▶ _Record excerpts_:
^^^^
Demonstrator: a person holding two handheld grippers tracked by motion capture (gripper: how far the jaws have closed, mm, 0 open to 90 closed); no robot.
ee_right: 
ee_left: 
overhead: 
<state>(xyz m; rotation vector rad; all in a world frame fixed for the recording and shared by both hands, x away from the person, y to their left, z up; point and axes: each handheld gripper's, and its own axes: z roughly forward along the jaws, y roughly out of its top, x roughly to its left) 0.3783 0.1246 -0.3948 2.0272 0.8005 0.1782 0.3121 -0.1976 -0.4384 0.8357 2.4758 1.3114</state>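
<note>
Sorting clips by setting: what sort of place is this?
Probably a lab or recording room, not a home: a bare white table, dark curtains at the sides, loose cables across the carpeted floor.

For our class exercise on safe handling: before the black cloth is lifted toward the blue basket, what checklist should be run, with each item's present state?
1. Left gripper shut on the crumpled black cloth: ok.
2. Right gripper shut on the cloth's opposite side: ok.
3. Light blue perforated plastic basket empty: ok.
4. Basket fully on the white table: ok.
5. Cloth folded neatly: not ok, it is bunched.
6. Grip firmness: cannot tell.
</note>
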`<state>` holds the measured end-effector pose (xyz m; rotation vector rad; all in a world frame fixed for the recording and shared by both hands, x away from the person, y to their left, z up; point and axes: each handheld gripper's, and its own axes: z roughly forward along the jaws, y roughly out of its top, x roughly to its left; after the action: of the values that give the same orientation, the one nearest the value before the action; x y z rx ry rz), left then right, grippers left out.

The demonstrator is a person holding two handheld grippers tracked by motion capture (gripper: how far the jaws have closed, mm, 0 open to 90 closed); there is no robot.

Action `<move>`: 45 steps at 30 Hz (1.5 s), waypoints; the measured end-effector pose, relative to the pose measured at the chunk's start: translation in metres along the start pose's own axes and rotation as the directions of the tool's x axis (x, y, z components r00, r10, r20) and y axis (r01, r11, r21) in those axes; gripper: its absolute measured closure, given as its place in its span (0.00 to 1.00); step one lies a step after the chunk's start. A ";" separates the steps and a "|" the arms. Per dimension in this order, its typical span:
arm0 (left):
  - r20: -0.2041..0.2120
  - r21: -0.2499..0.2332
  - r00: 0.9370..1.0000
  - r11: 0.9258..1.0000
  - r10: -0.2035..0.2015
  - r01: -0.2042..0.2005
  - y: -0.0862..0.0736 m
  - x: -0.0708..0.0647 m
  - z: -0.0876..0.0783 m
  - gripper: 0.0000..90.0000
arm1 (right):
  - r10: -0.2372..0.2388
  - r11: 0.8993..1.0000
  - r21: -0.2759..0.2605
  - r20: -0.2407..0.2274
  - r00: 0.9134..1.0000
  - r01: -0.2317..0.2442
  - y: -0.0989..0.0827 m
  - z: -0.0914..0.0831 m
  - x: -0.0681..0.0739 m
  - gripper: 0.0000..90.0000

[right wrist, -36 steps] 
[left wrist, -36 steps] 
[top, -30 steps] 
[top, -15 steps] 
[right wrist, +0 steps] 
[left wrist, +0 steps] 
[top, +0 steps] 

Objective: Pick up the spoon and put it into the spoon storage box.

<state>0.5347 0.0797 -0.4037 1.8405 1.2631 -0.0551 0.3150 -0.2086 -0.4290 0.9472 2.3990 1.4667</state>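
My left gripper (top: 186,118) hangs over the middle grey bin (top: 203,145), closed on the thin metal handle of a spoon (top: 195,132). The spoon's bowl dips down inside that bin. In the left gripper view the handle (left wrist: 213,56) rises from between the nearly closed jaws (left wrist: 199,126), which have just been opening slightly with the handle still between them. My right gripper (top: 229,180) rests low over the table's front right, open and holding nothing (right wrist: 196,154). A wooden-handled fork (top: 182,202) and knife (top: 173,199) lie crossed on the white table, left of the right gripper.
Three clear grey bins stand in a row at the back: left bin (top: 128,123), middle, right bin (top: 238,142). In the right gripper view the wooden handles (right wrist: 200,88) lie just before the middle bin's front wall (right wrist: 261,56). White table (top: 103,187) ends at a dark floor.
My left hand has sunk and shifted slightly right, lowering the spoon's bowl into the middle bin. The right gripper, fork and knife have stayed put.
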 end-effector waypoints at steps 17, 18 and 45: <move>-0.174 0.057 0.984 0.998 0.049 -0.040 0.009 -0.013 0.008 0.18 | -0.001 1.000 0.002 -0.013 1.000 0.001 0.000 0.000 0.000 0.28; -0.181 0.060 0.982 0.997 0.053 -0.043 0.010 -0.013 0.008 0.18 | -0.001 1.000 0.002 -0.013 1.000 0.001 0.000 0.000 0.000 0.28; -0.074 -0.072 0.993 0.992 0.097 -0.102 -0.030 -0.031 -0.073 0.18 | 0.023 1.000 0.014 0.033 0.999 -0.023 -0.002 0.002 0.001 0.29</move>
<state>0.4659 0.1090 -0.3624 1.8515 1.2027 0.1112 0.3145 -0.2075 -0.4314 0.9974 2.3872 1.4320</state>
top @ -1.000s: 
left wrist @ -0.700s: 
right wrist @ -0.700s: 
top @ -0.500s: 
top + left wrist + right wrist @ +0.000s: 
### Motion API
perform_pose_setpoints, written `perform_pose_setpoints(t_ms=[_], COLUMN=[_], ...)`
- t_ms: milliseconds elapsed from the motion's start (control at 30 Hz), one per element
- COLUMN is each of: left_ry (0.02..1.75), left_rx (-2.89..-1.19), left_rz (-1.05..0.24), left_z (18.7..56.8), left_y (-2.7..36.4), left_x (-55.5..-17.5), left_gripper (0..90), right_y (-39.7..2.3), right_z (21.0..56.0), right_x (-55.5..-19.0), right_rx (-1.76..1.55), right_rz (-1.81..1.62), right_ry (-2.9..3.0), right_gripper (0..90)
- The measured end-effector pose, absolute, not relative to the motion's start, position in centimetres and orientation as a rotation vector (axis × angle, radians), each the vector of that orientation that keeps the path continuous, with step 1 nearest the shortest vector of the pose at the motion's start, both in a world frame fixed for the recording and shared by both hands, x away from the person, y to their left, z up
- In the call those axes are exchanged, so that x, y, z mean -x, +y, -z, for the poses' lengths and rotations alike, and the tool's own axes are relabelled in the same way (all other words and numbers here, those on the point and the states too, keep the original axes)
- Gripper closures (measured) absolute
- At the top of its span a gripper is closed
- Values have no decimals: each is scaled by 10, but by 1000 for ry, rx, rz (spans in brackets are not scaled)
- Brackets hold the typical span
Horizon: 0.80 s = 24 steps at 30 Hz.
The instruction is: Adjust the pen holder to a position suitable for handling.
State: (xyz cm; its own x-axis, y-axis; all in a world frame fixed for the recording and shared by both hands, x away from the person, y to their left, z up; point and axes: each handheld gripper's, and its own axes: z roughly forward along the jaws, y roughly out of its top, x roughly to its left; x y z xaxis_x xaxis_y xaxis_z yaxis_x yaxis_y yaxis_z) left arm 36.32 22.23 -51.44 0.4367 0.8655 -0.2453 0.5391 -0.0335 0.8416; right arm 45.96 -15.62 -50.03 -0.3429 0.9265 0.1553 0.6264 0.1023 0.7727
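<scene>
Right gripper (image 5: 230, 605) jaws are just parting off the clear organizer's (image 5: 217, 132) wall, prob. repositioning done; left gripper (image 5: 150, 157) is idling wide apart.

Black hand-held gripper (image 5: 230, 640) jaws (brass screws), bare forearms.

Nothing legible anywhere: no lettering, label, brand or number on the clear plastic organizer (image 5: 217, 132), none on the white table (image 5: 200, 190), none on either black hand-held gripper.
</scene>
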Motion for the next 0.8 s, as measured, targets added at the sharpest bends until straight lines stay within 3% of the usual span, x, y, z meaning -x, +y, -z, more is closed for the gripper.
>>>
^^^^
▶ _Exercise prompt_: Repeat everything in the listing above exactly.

▶ _Result of this task_:
Demonstrator: a person holding two handheld grippers tracked by motion capture (gripper: how far the jaws have closed, mm, 0 open to 90 closed); no robot.
ee_right: 
ee_left: 
overhead: 
<state>(xyz m; rotation vector rad; all in a world frame fixed for the recording and shared by both hands, x away from the person, y to their left, z up; point and axes: each handheld gripper's, and its own axes: z roughly forward along the jaws, y roughly out of its top, x roughly to its left) 0.3783 0.1246 -0.3948 2.0272 0.8005 0.1782 0.3121 -0.1976 -0.4384 0.8357 2.4758 1.3114</state>
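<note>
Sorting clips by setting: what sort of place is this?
Probably a lab or recording room, not a home: a bare white table, dark curtains at the sides, loose cables across the carpeted floor.

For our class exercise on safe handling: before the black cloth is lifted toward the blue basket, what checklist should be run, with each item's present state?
1. Left gripper shut on the crumpled black cloth: ok.
2. Right gripper shut on the cloth's opposite side: ok.
3. Light blue perforated plastic basket empty: ok.
4. Basket fully on the white table: ok.
5. Cloth folded neatly: not ok, it is bunched.
6. Grip firmness: cannot tell.
</note>
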`<state>` holds the measured end-effector pose (xyz m; rotation vector rad; all in a world frame fixed for the recording and shared by both hands, x away from the person, y to their left, z up; point and axes: each handheld gripper's, and its own axes: z roughly forward along the jaws, y roughly out of its top, x roughly to its left; after the action: of the values that give the same orientation, the one nearest the value before the action; x y z rx ry rz), left then right, grippers left out.

The demonstrator is a person holding two handheld grippers tracked by motion capture (gripper: how far the jaws have closed, mm, 0 open to 90 closed); there is no robot.

Action `<move>`: 45 steps at 30 Hz (1.5 s), waypoints; the measured end-effector pose, relative to the pose measured at the chunk's start: translation in metres along the start pose's own axes and rotation as the directions of the tool's x axis (x, y, z components r00, r10, r20) and y axis (r01, r11, r21) in those axes; gripper: its absolute measured closure, given as its place in its span (0.00 to 1.00); step one lies a step after the chunk's start. A ";" separates the steps and a "|" the arms. Per dimension in this order, its typical span:
arm0 (left):
  - r20: -0.2041..0.2120
  - r21: -0.2499..0.2332
  - r00: 0.9370..1.0000
  - r11: 0.9258..1.0000
  - r10: -0.2035..0.2015
  - r01: -0.2042..0.2005
  - y: -0.0862..0.0736 m
  - x: -0.0708..0.0647 m
  - z: -0.0876..0.0783 m
  - gripper: 0.0000..90.0000
arm1 (right):
  - r10: -0.2372..0.2388
  - r11: 0.8993..1.0000
  - r21: -0.2759..0.2605
  - r20: -0.2407..0.2274
  - r00: 0.9134..1.0000
  - r01: -0.2317..0.2442
  - y: -0.0989..0.0827 m
  - z: -0.0914..0.0831 m
  - x: -0.0681..0.0739 m
  - gripper: 0.0000..90.0000

[right wrist, -36 steps] 
[left wrist, -36 steps] 
[top, -30 steps] 
[top, -15 steps] 
[right wrist, +0 steps] 
[left wrist, +0 steps] 
[top, +0 steps] 

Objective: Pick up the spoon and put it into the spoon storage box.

<state>0.5347 0.0797 -0.4037 1.8405 1.2631 -0.0551 0.3150 -0.2086 -0.4290 0.9472 2.3990 1.4667</state>
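My left gripper (top: 186,118) hangs over the middle grey bin (top: 203,145), closed on the thin metal handle of a spoon (top: 195,132). The spoon's bowl dips down inside that bin. In the left gripper view the handle (left wrist: 213,56) rises from between the nearly closed jaws (left wrist: 199,126), which have just been opening slightly with the handle still between them. My right gripper (top: 229,180) rests low over the table's front right, open and holding nothing (right wrist: 196,154). A wooden-handled fork (top: 182,202) and knife (top: 173,199) lie crossed on the white table, left of the right gripper.
Three clear grey bins stand in a row at the back: left bin (top: 128,123), middle, right bin (top: 238,142). In the right gripper view the wooden handles (right wrist: 200,88) lie just before the middle bin's front wall (right wrist: 261,56). White table (top: 103,187) ends at a dark floor.
My left hand has sunk and shifted slightly right, lowering the spoon's bowl into the middle bin. The right gripper, fork and knife have stayed put.
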 end-effector waypoints at steps 17, 18 and 45: <move>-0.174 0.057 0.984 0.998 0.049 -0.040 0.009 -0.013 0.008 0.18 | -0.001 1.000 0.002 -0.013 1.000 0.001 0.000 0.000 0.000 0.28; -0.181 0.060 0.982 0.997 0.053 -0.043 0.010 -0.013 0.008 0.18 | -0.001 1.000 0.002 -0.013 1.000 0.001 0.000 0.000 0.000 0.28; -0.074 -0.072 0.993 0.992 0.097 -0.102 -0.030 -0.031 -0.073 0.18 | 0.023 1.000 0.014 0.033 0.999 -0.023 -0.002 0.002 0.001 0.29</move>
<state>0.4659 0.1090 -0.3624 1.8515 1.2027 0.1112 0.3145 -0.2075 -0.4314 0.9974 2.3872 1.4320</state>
top @ -1.000s: 
left wrist @ -0.700s: 
right wrist @ -0.700s: 
top @ -0.500s: 
top + left wrist + right wrist @ +0.000s: 
### Motion API
perform_pose_setpoints, written `perform_pose_setpoints(t_ms=[_], COLUMN=[_], ...)`
- t_ms: milliseconds elapsed from the motion's start (control at 30 Hz), one per element
- COLUMN is each of: left_ry (0.02..1.75), left_rx (-2.89..-1.19), left_rz (-1.05..0.24), left_z (18.7..56.8), left_y (-2.7..36.4), left_x (-55.5..-17.5), left_gripper (0..90), right_y (-39.7..2.3), right_z (21.0..56.0), right_x (-55.5..-19.0), right_rx (-1.76..1.55), right_rz (-1.81..1.62), right_ry (-2.9..3.0), right_gripper (0..90)
- The measured end-effector pose, absolute, not relative to the motion's start, position in centimetres and orientation as a rotation vector (axis × angle, radians), each the vector of that orientation that keeps the path continuous, with step 1 nearest the shortest vector of the pose at the motion's start, both in a world frame fixed for the recording and shared by both hands, x away from the person, y to their left, z up
- In the call those axes are exchanged, so that x, y, z mean -x, +y, -z, for the poses' lengths and rotations alike, and the tool's own axes are relabelled in the same way (all other words and numbers here, those on the point and the states too, keep the original axes)
- Gripper closures (measured) absolute
- At the top of its span a gripper is closed
- Values have no decimals: each is scaled by 10, but by 1000 for ry, rx, rz (spans in brackets are not scaled)
- Brackets hold the typical span
Horizon: 0.80 s = 24 steps at 30 Hz.
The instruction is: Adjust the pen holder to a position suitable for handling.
State: (xyz cm; its own x-axis, y-axis; all in a world frame fixed for the recording and shared by both hands, x away from the person, y to their left, z up; point and axes: each handheld gripper's, and its own axes: z roughly forward along the jaws, y roughly out of its top, x roughly to its left; x y z xaxis_x xaxis_y xaxis_z yaxis_x yaxis_y yaxis_z) left arm 36.32 22.23 -51.44 0.4367 0.8655 -0.2453 0.5391 -0.0335 0.8416; right arm 45.96 -15.62 -50.03 -0.3429 0.9265 0.1553 0.6264 0.1023 0.7727
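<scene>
Right gripper (image 5: 230, 605) jaws are just parting off the clear organizer's (image 5: 217, 132) wall, prob. repositioning done; left gripper (image 5: 150, 157) is idling wide apart.

Black hand-held gripper (image 5: 230, 640) jaws (brass screws), bare forearms.

Nothing legible anywhere: no lettering, label, brand or number on the clear plastic organizer (image 5: 217, 132), none on the white table (image 5: 200, 190), none on either black hand-held gripper.
</scene>
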Motion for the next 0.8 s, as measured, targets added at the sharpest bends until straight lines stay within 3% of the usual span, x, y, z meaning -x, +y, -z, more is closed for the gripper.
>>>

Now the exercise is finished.